- Born: April 30, 1983 (age 43) Ihiala, Anambra State, Nigeria
- Education: L.L.B(HONS). B.L
- Alma mater: University of Lagos
- Occupation: Lawyer
- Employer: Federal Republic of Nigeria
- Organization: House of Representatives
- Title: Former Member Representing Ihiala Federal Constituency
- Successor: Agbodike Paschal
- Political party: Peoples Democratic Party

= Ifeanyi Chudy Momah =

Nigerian politician and entrepreneur

Ifeanyi Chudy Momah is a Nigerian lawyer and businessman who served in the House of Representatives and represented Ihiala Federal Constituency, Anambra State. He was the chairman of the House Committee on Federal Capital Territory Judiciary and a member of the Peoples Democratic Party.

== Early life ==
Momah was born in Ihiala, Nigeria to Mike Momah, a chief. According to Momah, his father was away on a trip out of the country when his mother decided to visit Ihiala. She unexpectedly went into labor and gave birth to Momah there.

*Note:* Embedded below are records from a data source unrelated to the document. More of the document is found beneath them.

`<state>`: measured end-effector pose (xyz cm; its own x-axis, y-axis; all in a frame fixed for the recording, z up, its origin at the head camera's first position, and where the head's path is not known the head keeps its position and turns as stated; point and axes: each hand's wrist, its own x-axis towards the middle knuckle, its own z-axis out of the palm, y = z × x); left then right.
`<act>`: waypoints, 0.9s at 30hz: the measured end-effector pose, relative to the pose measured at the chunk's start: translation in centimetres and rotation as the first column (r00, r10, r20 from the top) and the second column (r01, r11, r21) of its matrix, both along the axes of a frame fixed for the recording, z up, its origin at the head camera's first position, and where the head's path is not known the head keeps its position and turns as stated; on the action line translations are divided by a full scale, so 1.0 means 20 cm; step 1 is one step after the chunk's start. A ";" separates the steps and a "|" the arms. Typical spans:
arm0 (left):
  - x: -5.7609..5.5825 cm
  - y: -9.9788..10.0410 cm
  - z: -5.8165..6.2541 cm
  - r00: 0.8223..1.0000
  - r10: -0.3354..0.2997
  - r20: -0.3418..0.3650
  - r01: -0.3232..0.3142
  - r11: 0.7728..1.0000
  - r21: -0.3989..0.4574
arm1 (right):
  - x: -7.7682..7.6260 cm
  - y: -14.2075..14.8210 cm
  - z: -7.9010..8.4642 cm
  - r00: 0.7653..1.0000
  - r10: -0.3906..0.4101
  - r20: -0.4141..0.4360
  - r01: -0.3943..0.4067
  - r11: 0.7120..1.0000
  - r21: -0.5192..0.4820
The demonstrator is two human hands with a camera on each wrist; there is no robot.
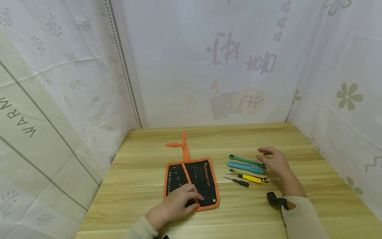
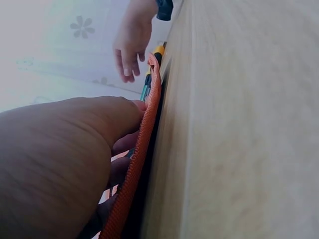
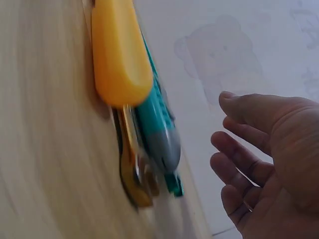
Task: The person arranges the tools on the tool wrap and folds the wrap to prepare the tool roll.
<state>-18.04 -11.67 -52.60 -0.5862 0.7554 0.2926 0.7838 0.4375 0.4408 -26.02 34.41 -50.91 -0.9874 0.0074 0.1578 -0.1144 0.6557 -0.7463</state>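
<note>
My left hand (image 1: pixel 176 204) rests on the lower part of a black tool pouch (image 1: pixel 204 177) with orange trim, its fingers loosely bent. In the left wrist view the pouch's orange edge (image 2: pixel 142 149) runs beside that hand. My right hand (image 1: pixel 276 162) is raised by the right end of a green ratchet wrench (image 1: pixel 246 160), holding nothing. Below that wrench lie a teal utility knife (image 1: pixel 246 167), a yellow-handled screwdriver (image 1: pixel 252 178) beside a gold-coloured wrench (image 1: pixel 265 180), and a small dark screwdriver (image 1: pixel 241 182). The right wrist view shows the yellow handle (image 3: pixel 122 59) close up, apart from the fingers.
Orange tie straps (image 1: pixel 185 149) stretch from the pouch's top edge toward the back of the wooden table (image 1: pixel 134 172). Patterned white curtains (image 1: pixel 179 66) stand behind the table and along both sides.
</note>
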 end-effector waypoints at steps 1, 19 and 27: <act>0.00 0.00 0.00 1.000 -0.002 -0.004 0.002 1.000 -0.005 | 0.00 0.01 0.00 1.000 0.001 0.009 -0.002 1.000 0.002; 0.00 -0.01 -0.01 1.000 0.011 0.018 -0.011 1.000 -0.014 | -0.02 0.07 -0.08 0.993 0.082 0.089 -0.089 0.993 0.073; 0.00 -0.02 -0.02 0.999 0.016 0.030 -0.016 1.000 -0.001 | 0.01 0.04 -0.07 0.983 0.109 0.150 -0.113 0.993 0.021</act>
<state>-18.07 -12.10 -52.90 -0.6065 0.7463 0.2743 0.7632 0.4496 0.4641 -25.78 35.26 -52.27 -0.9943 -0.1063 0.0085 -0.0776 0.6670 -0.7410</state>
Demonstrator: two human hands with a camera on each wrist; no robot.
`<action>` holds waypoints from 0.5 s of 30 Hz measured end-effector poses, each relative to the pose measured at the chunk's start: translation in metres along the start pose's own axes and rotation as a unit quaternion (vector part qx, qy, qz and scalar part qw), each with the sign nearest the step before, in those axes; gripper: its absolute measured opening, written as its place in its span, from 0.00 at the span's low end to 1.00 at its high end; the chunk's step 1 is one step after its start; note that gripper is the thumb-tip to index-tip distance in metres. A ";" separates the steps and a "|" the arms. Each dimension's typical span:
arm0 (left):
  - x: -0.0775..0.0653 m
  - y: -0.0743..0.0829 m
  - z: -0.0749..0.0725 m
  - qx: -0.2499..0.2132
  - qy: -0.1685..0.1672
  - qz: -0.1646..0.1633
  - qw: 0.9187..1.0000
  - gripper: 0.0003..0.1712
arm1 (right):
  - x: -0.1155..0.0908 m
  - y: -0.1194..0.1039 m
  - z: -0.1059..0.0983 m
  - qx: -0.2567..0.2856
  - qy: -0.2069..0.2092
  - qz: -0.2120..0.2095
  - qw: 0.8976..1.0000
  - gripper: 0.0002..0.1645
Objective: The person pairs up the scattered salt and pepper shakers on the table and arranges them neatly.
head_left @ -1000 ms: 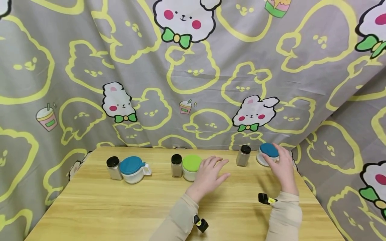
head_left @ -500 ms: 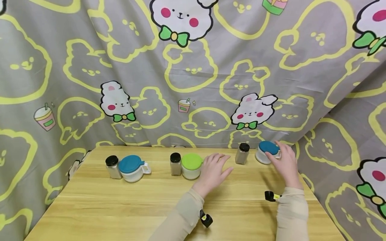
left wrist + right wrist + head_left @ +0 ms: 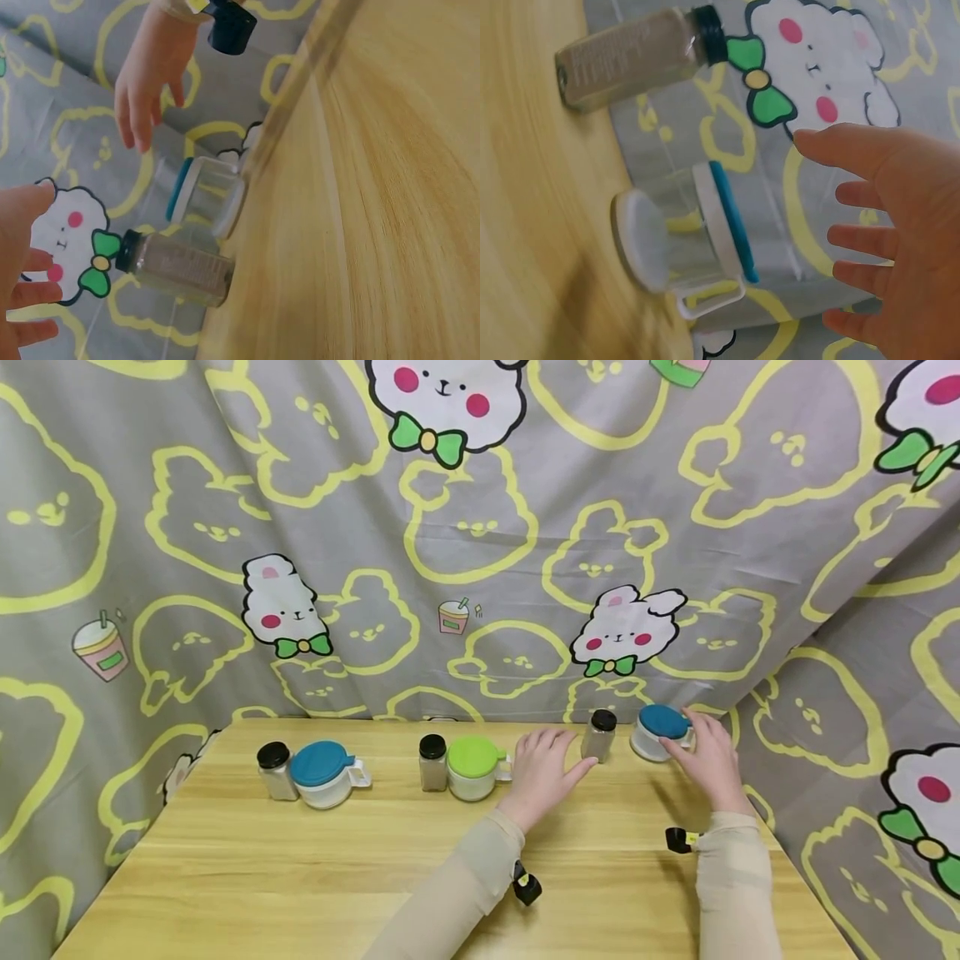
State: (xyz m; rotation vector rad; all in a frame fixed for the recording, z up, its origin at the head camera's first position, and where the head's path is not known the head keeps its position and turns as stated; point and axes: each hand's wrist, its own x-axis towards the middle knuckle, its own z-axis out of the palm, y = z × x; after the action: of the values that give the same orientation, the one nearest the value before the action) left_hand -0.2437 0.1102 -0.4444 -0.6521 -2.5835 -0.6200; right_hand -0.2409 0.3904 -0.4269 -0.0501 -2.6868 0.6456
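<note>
My left hand (image 3: 542, 777) hovers just left of a glass spice bottle (image 3: 597, 739) with a black cap, its fingers spread and holding nothing. In the left wrist view a gap separates those fingers from the bottle (image 3: 184, 268). At the table's back right stands a clear seasoning jar (image 3: 654, 742) with a blue lid and white handle. My right hand (image 3: 711, 760) is above and to the right of it. The right wrist view shows the right fingers apart from the jar (image 3: 682, 232), with nothing between them.
A green-lidded seasoning jar (image 3: 474, 770) stands beside another black-capped bottle (image 3: 432, 766) mid-table. Farther left, a blue-lidded jar (image 3: 324, 777) stands against a third bottle (image 3: 277, 772). A patterned curtain (image 3: 480, 543) hangs behind the wooden table (image 3: 315, 877).
My left hand has moved right, from beside the green-lidded jar to the spice bottle. My right hand has drawn slightly off the blue-lidded jar, uncovering more of it. The view has shifted slightly.
</note>
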 end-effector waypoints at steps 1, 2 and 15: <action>0.002 0.001 0.001 0.001 -0.001 -0.002 1.000 0.34 | 0.001 0.002 0.000 -0.002 -0.003 0.001 1.000 0.43; 0.003 0.001 0.002 0.002 -0.002 -0.004 1.000 0.34 | 0.002 0.004 0.001 -0.005 -0.005 0.002 1.000 0.44; 0.023 0.005 0.022 -0.027 -0.040 -0.055 0.997 0.36 | 0.012 0.022 0.008 -0.018 -0.052 0.008 0.998 0.48</action>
State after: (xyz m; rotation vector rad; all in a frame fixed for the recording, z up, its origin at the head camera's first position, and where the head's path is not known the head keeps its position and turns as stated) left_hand -0.2658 0.1337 -0.4498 -0.5645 -2.7003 -0.7151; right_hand -0.2562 0.4079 -0.4389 -0.0489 -2.8004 0.6197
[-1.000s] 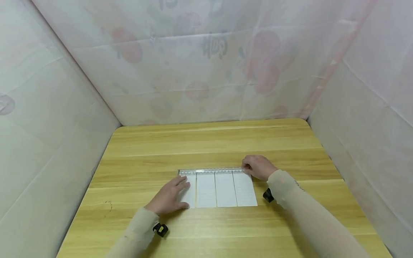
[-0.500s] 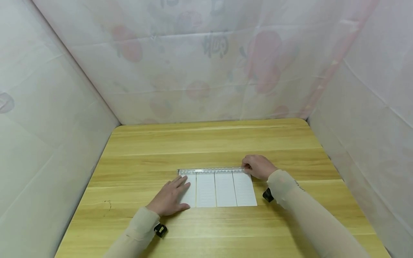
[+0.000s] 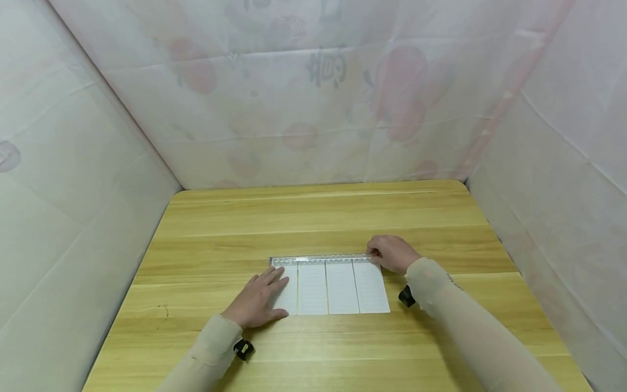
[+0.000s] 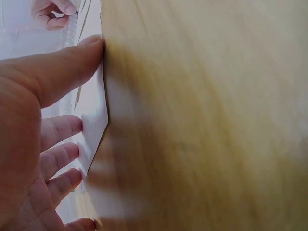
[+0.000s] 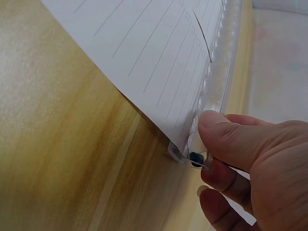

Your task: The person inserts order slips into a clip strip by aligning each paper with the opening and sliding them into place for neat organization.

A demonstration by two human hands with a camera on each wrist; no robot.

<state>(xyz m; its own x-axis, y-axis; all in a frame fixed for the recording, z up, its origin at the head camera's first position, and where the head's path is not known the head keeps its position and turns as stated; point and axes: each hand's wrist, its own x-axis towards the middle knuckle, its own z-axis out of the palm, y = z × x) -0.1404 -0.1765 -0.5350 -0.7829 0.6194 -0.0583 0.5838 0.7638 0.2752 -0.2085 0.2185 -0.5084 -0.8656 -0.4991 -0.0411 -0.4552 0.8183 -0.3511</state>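
Observation:
White paper slips lie side by side on the table, printed with faint ruled lines and small check boxes in the right wrist view. Along their far edge runs a clear plastic strip with a row of rounded bumps and a dark piece inside its right end. My right hand pinches that end between thumb and fingers. My left hand rests on the leftmost slip with spread fingers, covering part of it. Its thumb lies at the slip's near edge.
The wooden table reaches back to a pale printed curtain, with more pale sheeting on both sides. Black wrist cameras hang from both wrists, close over the tabletop. Dark marks show on the table at left.
My left hand has shifted very slightly over the leftmost slip, its fingers a little flatter. The right hand keeps its pinch, and the slips and strip stay practically in place.

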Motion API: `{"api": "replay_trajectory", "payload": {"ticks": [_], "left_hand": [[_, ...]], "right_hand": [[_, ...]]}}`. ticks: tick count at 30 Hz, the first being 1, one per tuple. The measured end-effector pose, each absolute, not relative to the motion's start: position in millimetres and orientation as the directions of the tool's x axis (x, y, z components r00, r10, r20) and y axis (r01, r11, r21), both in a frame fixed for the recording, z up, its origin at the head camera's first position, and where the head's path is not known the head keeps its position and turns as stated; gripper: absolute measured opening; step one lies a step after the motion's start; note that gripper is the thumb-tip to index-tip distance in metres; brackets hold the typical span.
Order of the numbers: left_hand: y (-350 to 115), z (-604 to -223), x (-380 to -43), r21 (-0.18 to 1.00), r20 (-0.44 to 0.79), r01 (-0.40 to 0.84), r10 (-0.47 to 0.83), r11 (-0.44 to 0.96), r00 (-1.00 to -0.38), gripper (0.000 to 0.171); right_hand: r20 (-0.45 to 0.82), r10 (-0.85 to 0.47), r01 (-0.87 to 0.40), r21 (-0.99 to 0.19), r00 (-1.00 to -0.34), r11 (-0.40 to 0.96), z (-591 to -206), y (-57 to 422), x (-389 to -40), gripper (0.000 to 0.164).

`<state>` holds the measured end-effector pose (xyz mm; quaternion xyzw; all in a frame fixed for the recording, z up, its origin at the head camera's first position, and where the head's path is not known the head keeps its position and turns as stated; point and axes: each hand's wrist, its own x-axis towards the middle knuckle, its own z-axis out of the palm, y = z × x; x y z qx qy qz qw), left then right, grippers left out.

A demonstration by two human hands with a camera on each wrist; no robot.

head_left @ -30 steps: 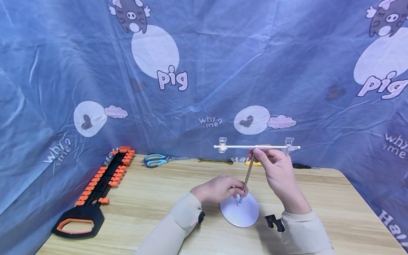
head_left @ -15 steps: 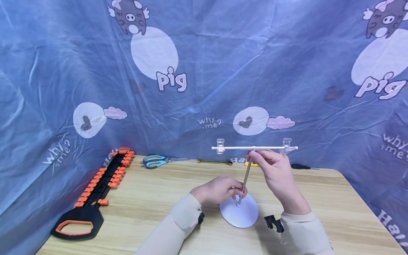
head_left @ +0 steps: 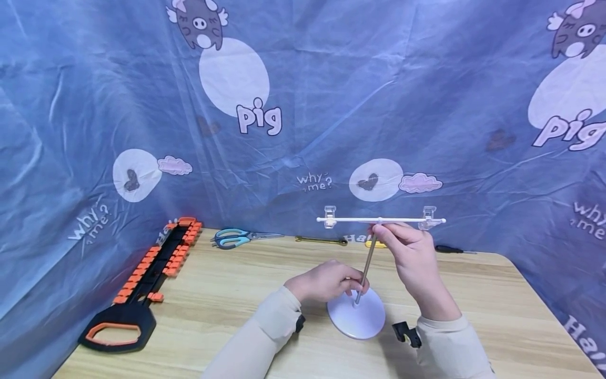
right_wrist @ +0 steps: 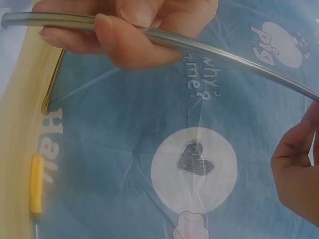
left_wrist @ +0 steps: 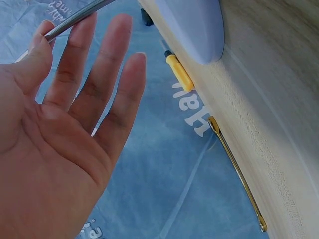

Momah was raised in Festac Town, Nigeria. He attended Radius Nursery and Primary School, then went on to Loral International School (also in Festac). Momah then attended Chrisland College, one of the more expensive secondary schools in Nigeria.

== Study ==

Momah studied law at the University of Lagos. Upon graduating, he was deployed to serve in the compulsory National Youth Service Corps. There, he was posted to Katsina, a state in the northern parts of Nigeria, and spent the service year in the small town of Malumfashi.

After the service year he proceeded to University of Aberdeen, Scotland, where he did a legal proficiency course in international jurisprudence law. He subsequently returned to Nigeria and attended the Nigerian Law School in Bwari, Abuja, where he was called to the bar.

== Professional experience ==
He practiced law with Rickey Tarfa & Co Chambers for three years before proceeding to Arthur Obi-Okafor (SAN) & Co Chambers in Asaba, Nigeria.

In 2013, Momah was invited to work with a subsidy reinvestment program (Sure-P) as the assistant director of legal affairs and the personal legal assistant to the formal Executive Secretary of SURE-P Nze Akachukwu Nwankpo. In this position, he was able to help people, especially the youths of Ihiala LGA, have access to the loan facilities and employment opportunities presented by this program.

== Politics ==
Momah ran for the State House of Assembly in 2011 and lost. He contested again in 2015, this time for the House of Representatives and lost again. He blames this loss on election rigging and violence. He went on to serve the Governor Willie Obiano as a senior special adviser on political matters. Momah ran again for the House of Representatives in 2019 and won.

Momah’s political party (All Progressives Grand Alliance) has about 10 members out of the 360 members in the House. He showed full support for the current speaker Femi Gbajabiamila during the elections for the seat of the speaker.

Momah has spoken on the need to curb the armed banditry in Zamfara, a northern state of Nigeria.

He is not in support of the controversial social media bill and has stated that the youth have to use social media responsibly adding that there are already existing laws and would only result in a repeat of regulations. He has also called for the investigation of $396.33 million spent on three refineries in four years as the refineries are still performing below six percent of their capacity.